Now Axl had left Cocheforet too and both the village and valley were half a day behind him. For Axl that was life’s one small blessing. Nothing could make him go back to that Inn or the jumble of crude shacks slung along a track that went precisely nowhere. Leon, his customers, the snot-nosed, dirty-arsed Tibetan children, all had lined up in silence early that morning to watch Axl and Mai ride through, followed after by Kate, Ketzia and Tukten. Of those last three only Kate and Ketzia had horses. At the back of the small group traipsed Louis, looking close to tears again. Hatred for Axl rose from the small crowd like steam.

Even the strays dogs had fallen silent.

Not one of that crowd wouldn’t have knocked Axl from his horse given even a fifth of a chance.
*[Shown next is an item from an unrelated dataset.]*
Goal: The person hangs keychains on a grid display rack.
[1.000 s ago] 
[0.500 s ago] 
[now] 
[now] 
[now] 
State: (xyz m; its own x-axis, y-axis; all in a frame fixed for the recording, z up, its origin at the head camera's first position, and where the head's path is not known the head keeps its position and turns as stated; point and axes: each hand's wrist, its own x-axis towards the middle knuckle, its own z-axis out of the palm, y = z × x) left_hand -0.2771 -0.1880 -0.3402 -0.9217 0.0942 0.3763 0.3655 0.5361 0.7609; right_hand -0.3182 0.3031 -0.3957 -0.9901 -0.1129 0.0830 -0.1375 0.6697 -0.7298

But the Browning snubPup that rested across his saddle had reduced even Leon to the status of a sullen spectator.

Maybe they’d intended to attack and lost their nerve or maybe the villagers had never got beyond thinking about it but all they did was spit and mutter. One stone hurled accurately or the steel edge of a spade swung into the small of his back would have been enough. Riots had been born from less. But they were ‘fugees, Axl reminded himself. Helpless, hopeless ... It was hard to know who held the other in most contempt.

Kate wasn’t riding to keep Mai company, she’d told Axl. She was going to Vajrayana to lodge a formal complaint. Those were the words she used. Axl wasn’t surprised. Most of the women he’d fucked would have told him they intended to have his head, but Kate had a complaint to lodge.

Axl shrugged. Let her lodge it. And if Kate, Louis and Ketzia held him responsible for all that had happened, let them. He wasn’t afraid of the machete that dangled unsheathed from Ketzia’s hip, of Kate’s cold disdain or Louis’s open hatred.